Bref, j’avais dit, il fallait fêter l’événement comme il se doit. Dimanche midi, champagne à bord et en soirée, restaurant atypique, décor rétro où tout un bric à brac d’objets anciens tapissent murs et plafonds dans une ambiance très chansons françaises mille neuf cent cinquante. Aznavour, Trenet, Piaf, Gréco, Barbara s’écouteront durant la dégustation d’un superbe crabe King. Ces crabes géants sont légion dans les canaux de Patagonie avant de s’exposer dans les viviers d’Ushuaia.
  
                           Le crabe King frais pêché, un régal !
 

   
                         Resto Volver hors du temps sous le regard du « Che »

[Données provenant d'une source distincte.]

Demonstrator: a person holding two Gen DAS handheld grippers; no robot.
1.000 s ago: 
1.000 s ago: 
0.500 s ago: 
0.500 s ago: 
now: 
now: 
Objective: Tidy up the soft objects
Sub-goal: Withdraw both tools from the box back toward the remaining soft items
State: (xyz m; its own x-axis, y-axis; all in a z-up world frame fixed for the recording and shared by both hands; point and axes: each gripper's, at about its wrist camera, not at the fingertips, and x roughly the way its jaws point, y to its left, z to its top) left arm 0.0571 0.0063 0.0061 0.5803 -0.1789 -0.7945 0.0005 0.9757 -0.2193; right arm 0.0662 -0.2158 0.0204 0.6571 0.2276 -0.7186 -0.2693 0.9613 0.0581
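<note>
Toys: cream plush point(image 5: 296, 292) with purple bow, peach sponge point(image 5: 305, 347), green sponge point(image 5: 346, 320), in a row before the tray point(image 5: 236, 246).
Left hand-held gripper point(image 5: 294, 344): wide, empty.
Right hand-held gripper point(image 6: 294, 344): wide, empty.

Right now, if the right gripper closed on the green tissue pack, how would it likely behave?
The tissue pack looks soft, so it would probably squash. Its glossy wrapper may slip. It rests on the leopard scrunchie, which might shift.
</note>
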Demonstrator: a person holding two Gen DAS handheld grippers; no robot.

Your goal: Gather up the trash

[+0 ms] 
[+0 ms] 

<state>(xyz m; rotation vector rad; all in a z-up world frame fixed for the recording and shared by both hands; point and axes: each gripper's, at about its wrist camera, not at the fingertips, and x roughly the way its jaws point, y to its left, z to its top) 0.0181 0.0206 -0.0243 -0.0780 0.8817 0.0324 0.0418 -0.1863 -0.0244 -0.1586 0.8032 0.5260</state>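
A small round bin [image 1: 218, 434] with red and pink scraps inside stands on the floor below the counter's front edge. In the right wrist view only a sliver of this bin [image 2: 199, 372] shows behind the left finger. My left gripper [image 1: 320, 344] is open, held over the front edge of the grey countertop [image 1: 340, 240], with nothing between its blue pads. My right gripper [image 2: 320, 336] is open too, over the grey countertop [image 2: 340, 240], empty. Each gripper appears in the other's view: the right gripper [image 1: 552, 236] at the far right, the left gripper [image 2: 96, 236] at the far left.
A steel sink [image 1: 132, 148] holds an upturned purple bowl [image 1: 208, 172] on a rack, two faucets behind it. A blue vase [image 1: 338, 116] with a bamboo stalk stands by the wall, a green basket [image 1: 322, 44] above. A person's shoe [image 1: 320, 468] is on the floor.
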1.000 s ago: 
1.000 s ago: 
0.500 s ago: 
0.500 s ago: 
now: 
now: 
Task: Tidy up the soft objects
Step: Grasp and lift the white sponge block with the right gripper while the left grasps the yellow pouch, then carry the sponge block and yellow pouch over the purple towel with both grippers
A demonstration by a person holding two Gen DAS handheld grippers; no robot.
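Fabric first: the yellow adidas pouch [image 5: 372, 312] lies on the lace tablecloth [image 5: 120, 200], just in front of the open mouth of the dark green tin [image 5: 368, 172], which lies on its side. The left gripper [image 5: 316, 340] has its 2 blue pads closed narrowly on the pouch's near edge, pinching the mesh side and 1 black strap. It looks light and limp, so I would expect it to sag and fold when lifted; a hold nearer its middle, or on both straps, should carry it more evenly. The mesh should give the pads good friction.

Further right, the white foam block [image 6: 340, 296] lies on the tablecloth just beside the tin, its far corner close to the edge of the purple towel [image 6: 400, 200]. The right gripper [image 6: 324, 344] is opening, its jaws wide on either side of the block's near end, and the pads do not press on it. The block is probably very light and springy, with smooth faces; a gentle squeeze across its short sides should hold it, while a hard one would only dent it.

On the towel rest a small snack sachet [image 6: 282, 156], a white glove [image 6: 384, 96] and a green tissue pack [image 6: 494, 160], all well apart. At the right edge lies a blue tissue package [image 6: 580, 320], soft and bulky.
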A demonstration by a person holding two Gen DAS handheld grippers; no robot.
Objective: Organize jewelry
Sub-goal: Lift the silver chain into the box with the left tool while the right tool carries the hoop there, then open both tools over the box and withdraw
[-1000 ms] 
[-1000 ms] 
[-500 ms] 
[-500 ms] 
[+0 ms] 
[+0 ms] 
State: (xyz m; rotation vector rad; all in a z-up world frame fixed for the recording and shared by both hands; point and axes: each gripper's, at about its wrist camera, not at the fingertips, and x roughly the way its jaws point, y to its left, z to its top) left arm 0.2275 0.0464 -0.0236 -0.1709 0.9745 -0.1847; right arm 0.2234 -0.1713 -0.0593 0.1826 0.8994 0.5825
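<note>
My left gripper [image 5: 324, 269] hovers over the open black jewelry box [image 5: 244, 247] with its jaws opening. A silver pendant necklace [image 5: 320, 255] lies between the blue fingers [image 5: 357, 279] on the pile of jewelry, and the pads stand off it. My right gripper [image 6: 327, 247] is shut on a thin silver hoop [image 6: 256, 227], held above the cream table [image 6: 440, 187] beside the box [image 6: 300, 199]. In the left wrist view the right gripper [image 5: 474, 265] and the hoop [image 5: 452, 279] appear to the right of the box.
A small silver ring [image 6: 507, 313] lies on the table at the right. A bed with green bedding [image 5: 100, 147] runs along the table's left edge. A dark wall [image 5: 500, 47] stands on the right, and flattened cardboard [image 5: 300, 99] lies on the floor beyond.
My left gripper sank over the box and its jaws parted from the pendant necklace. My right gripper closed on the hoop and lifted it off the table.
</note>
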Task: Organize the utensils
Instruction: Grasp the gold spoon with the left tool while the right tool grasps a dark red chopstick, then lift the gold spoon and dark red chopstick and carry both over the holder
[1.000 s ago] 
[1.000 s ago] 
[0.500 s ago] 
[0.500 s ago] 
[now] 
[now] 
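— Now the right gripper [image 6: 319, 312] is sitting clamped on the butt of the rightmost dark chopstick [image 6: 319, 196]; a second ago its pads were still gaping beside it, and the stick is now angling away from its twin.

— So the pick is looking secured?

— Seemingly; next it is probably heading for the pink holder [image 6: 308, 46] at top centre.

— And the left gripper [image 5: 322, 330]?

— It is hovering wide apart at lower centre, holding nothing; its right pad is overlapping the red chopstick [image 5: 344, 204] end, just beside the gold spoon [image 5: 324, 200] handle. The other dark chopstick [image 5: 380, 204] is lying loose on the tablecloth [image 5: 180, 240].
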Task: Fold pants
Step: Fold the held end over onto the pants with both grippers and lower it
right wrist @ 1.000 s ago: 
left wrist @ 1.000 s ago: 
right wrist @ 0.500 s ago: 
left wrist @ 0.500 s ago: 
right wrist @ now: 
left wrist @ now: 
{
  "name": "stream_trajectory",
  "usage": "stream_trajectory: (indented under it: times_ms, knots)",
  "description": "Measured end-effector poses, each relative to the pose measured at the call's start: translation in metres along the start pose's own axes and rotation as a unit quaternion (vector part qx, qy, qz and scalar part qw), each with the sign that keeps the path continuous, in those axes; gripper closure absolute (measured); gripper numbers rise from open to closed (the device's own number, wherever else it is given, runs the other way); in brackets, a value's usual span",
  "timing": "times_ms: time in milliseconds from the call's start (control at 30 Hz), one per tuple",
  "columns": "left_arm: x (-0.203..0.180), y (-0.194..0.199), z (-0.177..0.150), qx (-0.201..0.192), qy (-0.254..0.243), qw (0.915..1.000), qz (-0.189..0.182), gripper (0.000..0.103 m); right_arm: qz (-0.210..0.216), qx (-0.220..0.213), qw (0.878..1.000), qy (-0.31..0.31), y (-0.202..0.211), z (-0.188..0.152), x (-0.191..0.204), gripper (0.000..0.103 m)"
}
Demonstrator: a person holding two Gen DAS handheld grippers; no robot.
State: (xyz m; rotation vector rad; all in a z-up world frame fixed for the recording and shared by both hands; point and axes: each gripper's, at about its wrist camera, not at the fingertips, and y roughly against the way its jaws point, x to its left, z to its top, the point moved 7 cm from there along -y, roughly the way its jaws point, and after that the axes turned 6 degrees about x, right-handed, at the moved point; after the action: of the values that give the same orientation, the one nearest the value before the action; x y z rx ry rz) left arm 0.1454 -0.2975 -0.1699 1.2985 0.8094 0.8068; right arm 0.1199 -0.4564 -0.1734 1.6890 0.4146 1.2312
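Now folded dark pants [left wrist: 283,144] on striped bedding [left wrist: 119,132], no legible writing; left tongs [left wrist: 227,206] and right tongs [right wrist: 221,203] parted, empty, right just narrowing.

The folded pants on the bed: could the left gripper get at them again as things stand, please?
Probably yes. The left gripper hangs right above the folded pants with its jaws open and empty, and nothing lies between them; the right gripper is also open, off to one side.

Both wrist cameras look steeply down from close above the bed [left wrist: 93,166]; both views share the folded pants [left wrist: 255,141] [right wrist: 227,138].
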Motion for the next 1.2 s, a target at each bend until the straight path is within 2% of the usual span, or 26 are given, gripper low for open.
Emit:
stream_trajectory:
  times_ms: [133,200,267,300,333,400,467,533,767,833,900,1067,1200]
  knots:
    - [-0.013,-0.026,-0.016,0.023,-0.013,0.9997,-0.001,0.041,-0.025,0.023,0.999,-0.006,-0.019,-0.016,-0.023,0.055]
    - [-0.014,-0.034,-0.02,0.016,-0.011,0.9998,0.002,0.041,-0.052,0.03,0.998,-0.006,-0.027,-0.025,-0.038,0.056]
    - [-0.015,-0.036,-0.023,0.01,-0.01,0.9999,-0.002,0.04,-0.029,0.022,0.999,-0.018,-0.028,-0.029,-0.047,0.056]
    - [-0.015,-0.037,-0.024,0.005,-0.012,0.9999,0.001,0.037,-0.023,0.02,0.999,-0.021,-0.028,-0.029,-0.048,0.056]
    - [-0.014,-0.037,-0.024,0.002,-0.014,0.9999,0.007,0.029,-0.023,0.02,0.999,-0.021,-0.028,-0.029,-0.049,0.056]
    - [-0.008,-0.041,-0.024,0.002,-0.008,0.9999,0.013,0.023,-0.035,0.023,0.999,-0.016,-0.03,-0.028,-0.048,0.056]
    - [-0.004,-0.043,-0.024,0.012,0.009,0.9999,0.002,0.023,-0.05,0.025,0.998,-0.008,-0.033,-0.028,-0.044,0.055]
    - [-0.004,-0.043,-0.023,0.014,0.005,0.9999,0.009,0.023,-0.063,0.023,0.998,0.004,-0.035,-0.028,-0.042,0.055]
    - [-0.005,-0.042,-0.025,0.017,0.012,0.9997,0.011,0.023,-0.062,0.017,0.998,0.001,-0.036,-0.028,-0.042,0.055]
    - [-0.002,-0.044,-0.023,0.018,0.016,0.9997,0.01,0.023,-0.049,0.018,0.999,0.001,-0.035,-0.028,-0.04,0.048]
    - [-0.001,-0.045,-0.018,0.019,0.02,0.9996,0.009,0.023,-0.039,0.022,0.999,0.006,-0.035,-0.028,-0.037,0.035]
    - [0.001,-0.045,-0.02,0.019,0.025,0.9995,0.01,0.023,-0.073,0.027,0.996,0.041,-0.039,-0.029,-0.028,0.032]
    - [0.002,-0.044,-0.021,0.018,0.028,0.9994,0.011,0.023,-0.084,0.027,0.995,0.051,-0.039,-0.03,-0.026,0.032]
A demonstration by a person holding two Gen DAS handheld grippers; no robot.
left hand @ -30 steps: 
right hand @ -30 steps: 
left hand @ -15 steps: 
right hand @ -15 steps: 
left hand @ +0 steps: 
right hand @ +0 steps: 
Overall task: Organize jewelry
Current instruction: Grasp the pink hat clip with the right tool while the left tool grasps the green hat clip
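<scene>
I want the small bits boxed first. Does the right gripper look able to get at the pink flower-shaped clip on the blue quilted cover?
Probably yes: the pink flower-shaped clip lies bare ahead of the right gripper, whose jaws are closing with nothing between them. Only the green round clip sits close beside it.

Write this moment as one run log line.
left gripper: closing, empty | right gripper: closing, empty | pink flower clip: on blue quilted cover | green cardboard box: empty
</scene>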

               La belle météo va se dégrader rapidement, pluie et vent glacial hurlant apportent neige fraiche en basse altitude. Chauffage gaz efficace, l’intérieur de Franky reste bien douillet mais, l’inquiétude de trouver la neige sur la route du col de Garibaldi juste en arrière de la ville va nous inciter à quitter bientôt l’endroit. Bien se souvenir que nous sommes par 52° en hémisphère sud, le bref automne précède le long hiver austral. Pas vraiment envie de rester coincés ici pour six mois !  Ce dernier après-midi sera consacré à la visite du magnifique musée maritime et de la prison (!). Fort bien fait et intéressant  puisque l’origine de la ville est en fait un bagne et son administration. Les travaux routiers d’accès étant réalisés par les bagnards. Côté maritime, maquettes et informations sur les exploits et les drames de la région sont nombreux et fort détaillés  ainsi que toutes les expéditions polaires en Antarctique, Ushuaia étant la seule base de départ possible.
 
Neige en arrière-plan                            maquette du Beagle de Darwin
Nous quitterons notre stationnement privilégié le lendemain matin, route sèche au col Garibaldi pour une petite étape à Tolhuin petit village sympa où nous retrouverons un camping autorisant une mise à jour dans la lessive et une connexion internet qui faisait bien défaut à l’office du tourisme d’Ushuaia. Reste le disfonctionnement du téléphone mobile assez incompris. Le réseau local a-t-il les mêmes normes qu’ailleurs ?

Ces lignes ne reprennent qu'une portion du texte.